Not back then, when the playground was nothing more than a set of monkey bars, a teeter totter (or was it two? He thought it may have been two.), a bank of four swings with the hard wooden seats (not the rubber ones they had now), a tall slide of metal that in the summer it got so hot that if you slid down with shorts on you went home with burn marks on the backs of your legs. Scott could almost feel the sting as he sat in his car.

And there was a water spigot. No, not a water fountain, where the press of a button put out a rainbow arch of cool water. What they had was a straight pipe coming up from the ground, a hose spigot with a water valve you turned to get water to come out. Sometimes it was cool. Other times it was just as hot as the summer day was. At all times, though, it was sweet relief. Whether it tasted good or not didn’t matter. It felt good going down. On more than a handful of occasions he had stomach cramps from drinking too much water and going back and playing.

That was all that was there until Scott was around ten: one playground and a slew of trees opposite from it. Then the land the trees stood on was purchased by a construction company and a year or so later, a baseball complex stood where the trees had been.

How many days did he spend at the ballpark—no longer just the park—when he was a teen wishing he could play, but knowing he sucked at it? More than he could recall. Probably just about every day there was a game. But those weren’t bad days. They were good ones, back before Mom got sick and died and Dad…well, Dad never recovered from that blow in his life, and as far as Scott was concerned, he couldn’t have cared enough for his son to keep on keeping on.
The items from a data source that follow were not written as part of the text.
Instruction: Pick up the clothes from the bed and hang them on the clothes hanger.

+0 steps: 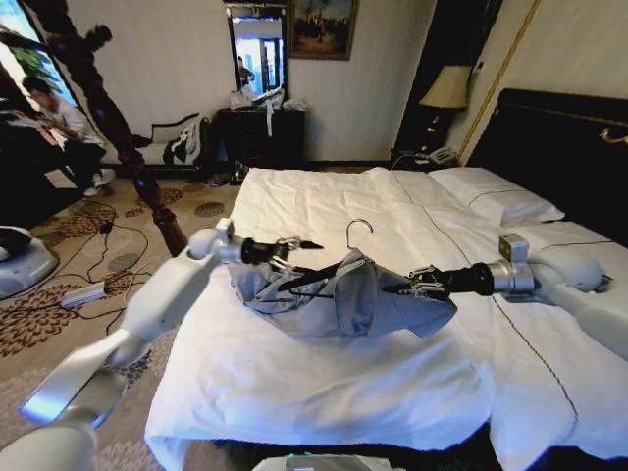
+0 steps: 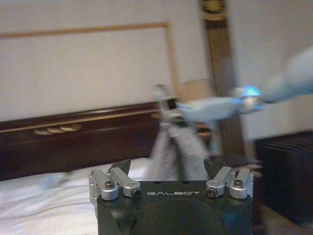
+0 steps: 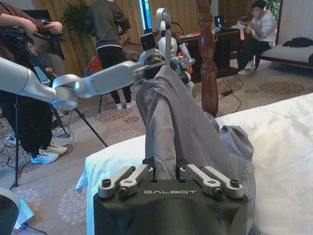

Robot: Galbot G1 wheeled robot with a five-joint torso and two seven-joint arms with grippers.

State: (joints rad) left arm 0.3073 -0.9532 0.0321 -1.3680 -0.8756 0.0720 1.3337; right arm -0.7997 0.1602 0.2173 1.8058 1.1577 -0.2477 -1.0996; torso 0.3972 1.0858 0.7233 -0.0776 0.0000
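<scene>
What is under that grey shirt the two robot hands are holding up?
Under the shirt is the bed with its white sheet. The wire hanger is partly inside the fabric; its hook sticks out on top. The left hand and right hand sit at either end.

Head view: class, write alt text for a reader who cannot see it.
Two grippers, left gripper and right gripper, hold a pale blue-grey shirt draped on a wire hanger above the white bed.

A dark carved wooden bedpost stands at 10 o'clock, a cream-shaded lamp at 1 o'clock, a framed painting at 12.
</scene>
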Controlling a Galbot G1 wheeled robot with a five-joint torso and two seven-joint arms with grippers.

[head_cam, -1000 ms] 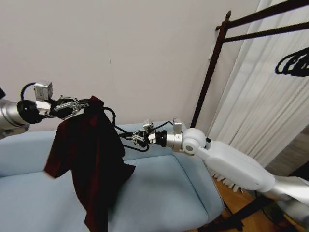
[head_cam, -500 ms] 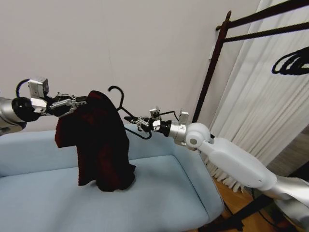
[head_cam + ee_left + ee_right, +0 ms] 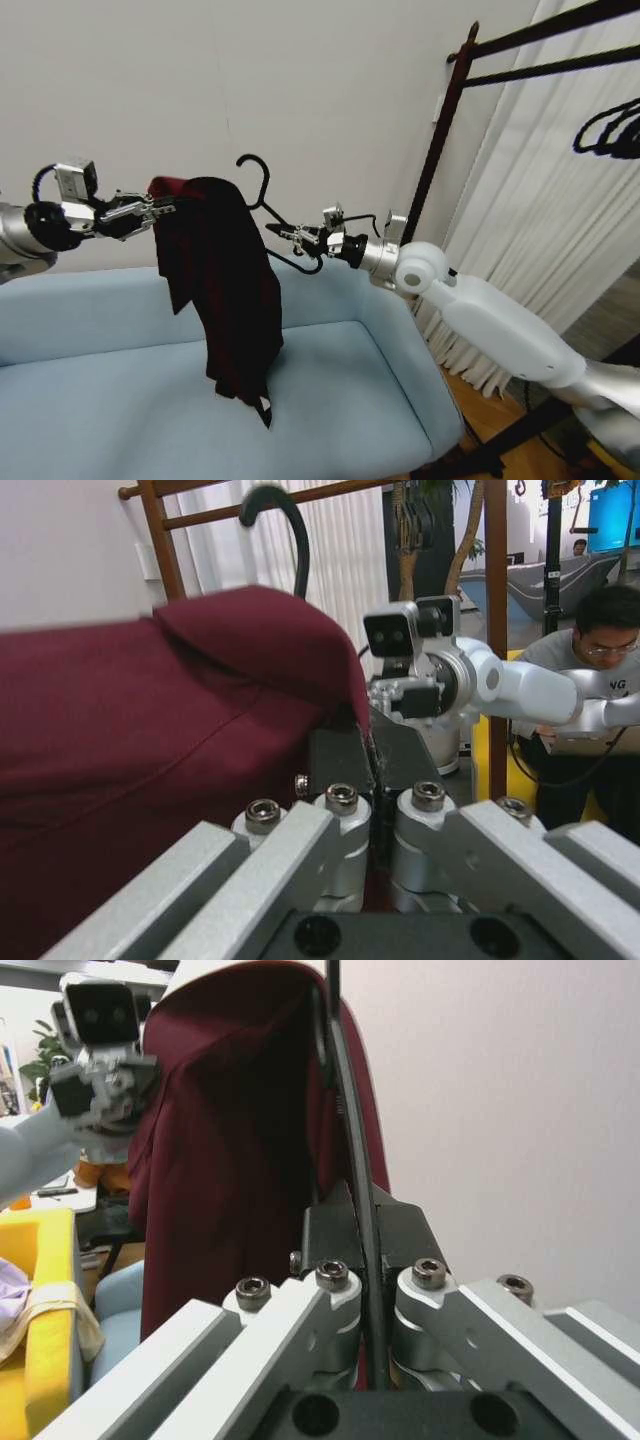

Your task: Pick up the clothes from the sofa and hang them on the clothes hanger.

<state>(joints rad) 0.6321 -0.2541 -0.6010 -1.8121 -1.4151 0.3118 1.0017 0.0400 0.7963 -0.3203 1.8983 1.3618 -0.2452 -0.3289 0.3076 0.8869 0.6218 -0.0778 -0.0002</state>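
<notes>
The dark red garment (image 3: 225,290) is hanging in the air over the pale blue sofa (image 3: 90,400). It is draped across a black hanger (image 3: 262,185) and trailing down in one long fold toward the seat, though I cannot tell whether its lowest tip is touching the cushion. The hanger's hook is poking up above the cloth, in front of the plain wall (image 3: 300,80). The left hand (image 3: 163,207) is reaching in from the robot's left, level with the top of the garment. In the left wrist view its fingers (image 3: 338,765) are pressing together on the cloth's upper edge and pinching it tight. The right hand (image 3: 287,236) is coming in from the opposite side, just beside the garment. The right wrist view is showing it clamped on the hanger's thin black bar, with the red cloth hanging right in front of it. So the two hands are facing each other with the garment between them, each one showing in the other's wrist camera. Off to the robot's right, well apart from the garment, a dark rack (image 3: 440,130) is standing by the end of the sofa. A pale curtain (image 3: 530,230) is hanging behind it.
</notes>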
If he had cared, he wouldn’t have put the bullet in his head when Scott was only sixteen.

It’s not much and it’s very rough, but it’s the beginning of what I think will end up being the novel I’ve been struggling to write for about a year now.

I left the ballpark and headed home, my thoughts no longer centered on the first few paragraphs of a story, but on how a few moments of silence often leads to a story. This is the way it is for writers. This is real life and this is what we look for before writing a story. A story idea can come from anywhere at any time. And it’s a wonderful thing.